What’s Important: The impact of front-loading imports to avoid tariffs is front and center in the LMI report. Inventory Costs (+7.3) to 79.2 and Warehousing Prices (+3.9) to 72.2 have risen, while Warehousing Capacity expansion is nearly flat. Like most other global supply chain data points, the industry is closely watching the outcome of the ruling on reciprocal tariffs. Expect companies to work through their front-loaded inventory in the meantime, before any significant changes occur with volumes or pricing.
Supply Chain Risk
The Headlines: The LRMI for the fourth quarter indicates a decrease in risk, with eight out of ten risk categories decreasing. Cybersecurity and Data Risk topped the list at 78.31, rising modestly, while other categories declined significantly. Government Intervention Risk remained the second-highest risk, but decreased from 83.33 to 77.11, suggesting less stress over regulatory uncertainty and tariffs.
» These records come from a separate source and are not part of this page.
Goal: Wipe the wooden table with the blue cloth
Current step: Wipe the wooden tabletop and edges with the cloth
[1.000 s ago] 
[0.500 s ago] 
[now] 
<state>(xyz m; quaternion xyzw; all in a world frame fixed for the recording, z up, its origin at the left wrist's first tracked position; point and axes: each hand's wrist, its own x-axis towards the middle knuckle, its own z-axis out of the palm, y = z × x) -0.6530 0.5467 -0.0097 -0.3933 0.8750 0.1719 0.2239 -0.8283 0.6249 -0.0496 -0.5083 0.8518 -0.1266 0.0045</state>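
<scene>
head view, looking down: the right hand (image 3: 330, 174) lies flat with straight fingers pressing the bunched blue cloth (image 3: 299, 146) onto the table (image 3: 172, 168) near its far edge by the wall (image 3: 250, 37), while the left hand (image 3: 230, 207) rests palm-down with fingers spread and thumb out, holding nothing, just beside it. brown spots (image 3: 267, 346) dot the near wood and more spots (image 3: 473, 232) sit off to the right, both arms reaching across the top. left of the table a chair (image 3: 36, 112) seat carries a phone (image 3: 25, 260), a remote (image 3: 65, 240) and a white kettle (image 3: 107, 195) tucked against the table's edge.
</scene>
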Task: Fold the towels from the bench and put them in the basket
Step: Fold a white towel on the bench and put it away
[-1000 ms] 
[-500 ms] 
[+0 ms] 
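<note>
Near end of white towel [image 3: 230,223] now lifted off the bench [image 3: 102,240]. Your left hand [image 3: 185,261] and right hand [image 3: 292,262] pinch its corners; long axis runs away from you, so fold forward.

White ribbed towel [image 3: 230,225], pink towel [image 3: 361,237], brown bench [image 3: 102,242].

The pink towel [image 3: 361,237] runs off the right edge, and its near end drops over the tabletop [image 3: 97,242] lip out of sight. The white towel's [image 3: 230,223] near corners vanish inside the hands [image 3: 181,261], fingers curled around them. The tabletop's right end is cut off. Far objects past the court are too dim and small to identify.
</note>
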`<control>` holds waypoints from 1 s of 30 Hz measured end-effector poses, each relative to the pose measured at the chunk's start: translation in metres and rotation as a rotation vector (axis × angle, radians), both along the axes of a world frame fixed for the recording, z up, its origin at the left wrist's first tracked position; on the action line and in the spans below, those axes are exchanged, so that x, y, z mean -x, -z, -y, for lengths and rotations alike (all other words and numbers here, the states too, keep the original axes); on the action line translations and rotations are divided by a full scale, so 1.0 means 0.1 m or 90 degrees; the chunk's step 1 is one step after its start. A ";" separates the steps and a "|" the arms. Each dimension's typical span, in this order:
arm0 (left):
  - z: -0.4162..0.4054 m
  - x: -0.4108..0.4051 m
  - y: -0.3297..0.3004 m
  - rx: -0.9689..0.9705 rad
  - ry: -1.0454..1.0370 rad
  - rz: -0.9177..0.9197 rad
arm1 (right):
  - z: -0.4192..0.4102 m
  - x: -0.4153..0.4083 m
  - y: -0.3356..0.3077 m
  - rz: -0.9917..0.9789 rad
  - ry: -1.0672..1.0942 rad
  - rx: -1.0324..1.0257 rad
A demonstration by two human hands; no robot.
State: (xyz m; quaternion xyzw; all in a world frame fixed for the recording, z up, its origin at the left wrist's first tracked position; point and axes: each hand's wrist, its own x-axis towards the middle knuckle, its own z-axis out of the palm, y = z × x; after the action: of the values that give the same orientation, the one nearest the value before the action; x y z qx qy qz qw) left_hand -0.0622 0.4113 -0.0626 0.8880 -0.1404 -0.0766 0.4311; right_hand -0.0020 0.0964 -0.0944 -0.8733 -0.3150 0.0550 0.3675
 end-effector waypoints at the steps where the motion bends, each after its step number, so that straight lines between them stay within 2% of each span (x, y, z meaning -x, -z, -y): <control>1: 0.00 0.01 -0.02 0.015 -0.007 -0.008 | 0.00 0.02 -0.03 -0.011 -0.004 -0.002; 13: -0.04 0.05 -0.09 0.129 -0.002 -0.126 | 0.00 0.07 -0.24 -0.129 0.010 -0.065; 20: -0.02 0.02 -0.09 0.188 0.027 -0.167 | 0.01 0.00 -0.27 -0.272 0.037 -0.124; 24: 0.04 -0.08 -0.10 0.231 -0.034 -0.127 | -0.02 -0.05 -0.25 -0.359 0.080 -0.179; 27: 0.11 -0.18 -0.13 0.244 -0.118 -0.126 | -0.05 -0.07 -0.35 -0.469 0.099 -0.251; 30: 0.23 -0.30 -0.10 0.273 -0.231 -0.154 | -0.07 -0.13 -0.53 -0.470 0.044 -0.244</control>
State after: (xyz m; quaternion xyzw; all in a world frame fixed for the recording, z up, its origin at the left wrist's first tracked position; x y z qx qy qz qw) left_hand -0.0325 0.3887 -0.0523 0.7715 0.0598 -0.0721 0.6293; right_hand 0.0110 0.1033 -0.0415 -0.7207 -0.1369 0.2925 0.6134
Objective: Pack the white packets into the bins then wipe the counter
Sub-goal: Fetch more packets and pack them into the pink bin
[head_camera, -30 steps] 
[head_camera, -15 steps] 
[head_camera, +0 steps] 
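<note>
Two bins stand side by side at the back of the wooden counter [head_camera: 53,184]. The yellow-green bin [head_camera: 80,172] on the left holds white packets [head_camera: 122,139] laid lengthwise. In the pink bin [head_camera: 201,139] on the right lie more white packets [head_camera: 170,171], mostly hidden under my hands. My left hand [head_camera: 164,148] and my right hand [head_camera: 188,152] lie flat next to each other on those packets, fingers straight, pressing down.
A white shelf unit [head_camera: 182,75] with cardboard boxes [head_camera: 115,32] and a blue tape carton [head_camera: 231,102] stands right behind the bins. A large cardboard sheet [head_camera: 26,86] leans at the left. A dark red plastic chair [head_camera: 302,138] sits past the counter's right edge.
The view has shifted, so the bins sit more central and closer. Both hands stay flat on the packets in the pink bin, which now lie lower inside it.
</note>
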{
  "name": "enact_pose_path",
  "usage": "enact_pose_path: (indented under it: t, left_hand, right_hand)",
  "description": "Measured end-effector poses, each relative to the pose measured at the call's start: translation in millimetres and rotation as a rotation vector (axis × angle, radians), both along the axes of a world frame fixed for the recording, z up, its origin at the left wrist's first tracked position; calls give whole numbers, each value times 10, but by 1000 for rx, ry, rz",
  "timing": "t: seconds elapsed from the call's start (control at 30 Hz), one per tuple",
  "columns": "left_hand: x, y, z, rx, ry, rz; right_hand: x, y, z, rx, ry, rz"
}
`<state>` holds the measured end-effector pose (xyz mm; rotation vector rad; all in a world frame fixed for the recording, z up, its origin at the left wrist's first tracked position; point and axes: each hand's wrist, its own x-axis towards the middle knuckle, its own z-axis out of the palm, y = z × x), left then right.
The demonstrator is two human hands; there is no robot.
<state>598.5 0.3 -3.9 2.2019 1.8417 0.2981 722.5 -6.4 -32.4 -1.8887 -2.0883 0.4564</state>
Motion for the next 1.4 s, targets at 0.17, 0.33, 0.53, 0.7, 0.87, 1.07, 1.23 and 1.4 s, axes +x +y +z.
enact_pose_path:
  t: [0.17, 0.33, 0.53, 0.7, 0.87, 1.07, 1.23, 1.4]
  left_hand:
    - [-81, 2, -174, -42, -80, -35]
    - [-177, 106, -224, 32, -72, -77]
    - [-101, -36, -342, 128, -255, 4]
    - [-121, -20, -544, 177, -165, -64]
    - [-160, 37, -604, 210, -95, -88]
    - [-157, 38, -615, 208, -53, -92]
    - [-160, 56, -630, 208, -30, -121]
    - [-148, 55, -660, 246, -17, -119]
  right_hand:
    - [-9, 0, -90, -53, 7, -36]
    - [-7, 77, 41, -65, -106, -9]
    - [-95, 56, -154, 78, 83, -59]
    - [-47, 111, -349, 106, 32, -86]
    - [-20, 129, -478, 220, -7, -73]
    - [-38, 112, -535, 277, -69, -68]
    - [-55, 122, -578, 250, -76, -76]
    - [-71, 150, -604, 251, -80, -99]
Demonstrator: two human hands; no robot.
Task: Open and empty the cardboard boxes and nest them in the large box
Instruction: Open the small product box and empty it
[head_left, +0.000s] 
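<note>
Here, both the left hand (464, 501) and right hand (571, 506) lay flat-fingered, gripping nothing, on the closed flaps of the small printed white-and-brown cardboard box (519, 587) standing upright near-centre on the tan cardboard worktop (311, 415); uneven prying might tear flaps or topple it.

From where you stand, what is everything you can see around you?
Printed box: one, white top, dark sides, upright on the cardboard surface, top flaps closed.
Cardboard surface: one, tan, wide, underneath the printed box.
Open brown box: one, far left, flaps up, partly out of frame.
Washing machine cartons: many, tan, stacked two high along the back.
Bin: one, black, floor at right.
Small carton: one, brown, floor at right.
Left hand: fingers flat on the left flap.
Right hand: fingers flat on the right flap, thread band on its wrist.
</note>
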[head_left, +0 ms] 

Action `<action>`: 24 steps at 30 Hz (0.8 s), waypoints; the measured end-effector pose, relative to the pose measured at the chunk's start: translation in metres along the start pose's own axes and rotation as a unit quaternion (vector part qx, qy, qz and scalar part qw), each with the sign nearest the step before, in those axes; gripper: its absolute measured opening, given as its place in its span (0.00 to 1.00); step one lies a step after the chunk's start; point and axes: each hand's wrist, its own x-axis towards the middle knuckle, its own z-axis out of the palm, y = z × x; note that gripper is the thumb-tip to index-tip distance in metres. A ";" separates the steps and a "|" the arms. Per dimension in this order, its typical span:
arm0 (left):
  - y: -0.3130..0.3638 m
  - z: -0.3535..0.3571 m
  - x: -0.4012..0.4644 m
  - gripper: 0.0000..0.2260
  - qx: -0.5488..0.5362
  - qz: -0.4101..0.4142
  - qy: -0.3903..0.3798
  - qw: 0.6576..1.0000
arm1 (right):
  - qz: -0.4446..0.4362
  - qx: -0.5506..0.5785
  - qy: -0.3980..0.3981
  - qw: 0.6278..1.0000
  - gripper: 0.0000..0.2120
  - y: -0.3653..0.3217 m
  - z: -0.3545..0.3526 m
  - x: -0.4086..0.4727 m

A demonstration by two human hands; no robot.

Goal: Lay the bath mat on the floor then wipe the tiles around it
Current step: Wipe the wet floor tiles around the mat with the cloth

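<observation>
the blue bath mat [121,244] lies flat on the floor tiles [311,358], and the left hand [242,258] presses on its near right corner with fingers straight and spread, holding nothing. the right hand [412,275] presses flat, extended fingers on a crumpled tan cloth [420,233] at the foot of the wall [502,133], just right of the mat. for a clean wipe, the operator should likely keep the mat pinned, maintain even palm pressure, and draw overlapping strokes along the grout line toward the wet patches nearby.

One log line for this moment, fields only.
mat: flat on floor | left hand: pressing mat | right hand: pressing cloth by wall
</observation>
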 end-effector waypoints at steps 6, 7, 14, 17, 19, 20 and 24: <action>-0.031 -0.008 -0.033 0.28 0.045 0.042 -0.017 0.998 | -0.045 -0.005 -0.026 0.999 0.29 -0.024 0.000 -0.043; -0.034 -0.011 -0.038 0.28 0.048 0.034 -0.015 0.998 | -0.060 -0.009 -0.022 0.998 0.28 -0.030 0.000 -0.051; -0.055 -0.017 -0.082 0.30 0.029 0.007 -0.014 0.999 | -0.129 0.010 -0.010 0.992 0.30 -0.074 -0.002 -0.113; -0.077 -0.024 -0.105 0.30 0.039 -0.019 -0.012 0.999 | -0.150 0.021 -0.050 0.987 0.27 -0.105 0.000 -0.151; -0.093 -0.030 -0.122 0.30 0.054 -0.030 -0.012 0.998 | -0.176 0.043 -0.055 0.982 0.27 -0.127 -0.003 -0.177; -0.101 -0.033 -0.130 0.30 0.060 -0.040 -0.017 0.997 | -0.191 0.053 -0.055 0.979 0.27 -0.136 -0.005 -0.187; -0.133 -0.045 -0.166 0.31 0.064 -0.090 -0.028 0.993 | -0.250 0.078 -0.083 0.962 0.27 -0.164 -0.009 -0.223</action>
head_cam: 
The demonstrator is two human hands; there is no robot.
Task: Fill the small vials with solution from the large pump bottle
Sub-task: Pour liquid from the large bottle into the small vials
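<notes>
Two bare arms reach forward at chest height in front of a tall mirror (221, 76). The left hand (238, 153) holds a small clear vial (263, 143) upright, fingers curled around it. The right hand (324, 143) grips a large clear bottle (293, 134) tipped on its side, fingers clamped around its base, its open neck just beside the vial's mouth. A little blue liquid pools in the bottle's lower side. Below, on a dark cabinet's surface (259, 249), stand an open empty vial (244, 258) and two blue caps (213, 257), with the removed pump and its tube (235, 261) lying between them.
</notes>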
What’s Important: Although Government Risk decreased and is now second on the list, the category remains one to watch for supply chains. If anything, the lower figure reflects the current lull, as the legality of reciprocal tariffs awaits a decision. With new tariff changes still being announced almost weekly, the uncertainty hanging over the industry shows no signs of ending and requires all companies to remain diligent by staying informed about the news and the impact of every announcement on their business.
Trade Tariffs and Fees and the Supply Chain
The Headlines: The most important tariff news of Q4 (barring any new surprises!) will be the U.S. Supreme Court’s ruling on the legality of the U.S.’s Reciprocal Tariffs. This is expected in late October or early November, which could set in stone much of what has transpired with tariffs so far in 2025, or, if the tariffs are overturned, possibly set off a chain of events as trade partners figure out how to reverse course on changes they have made in response to the IEEPA tariffs.
What’s Important: All the industry can do now is wait and see. If the tariffs are upheld, supply chains can move forward with greater certainty and feel more confident about making long-term decisions based on the tariff landscape. If the tariffs are reversed, there will be some relief, but the U.S. government may try to take actions outside of tariffs to achieve the same desired result. The recent U.S. threat to impose tariffs or other penalties on countries that support emission regulations provides insight into how trade is potentially linked to so many other issues. Companies globally will want to pay close attention: regulatory compliance, emissions standards, and environmental negotiations (IMO, UN) can affect port access, supply chain costs, and duties.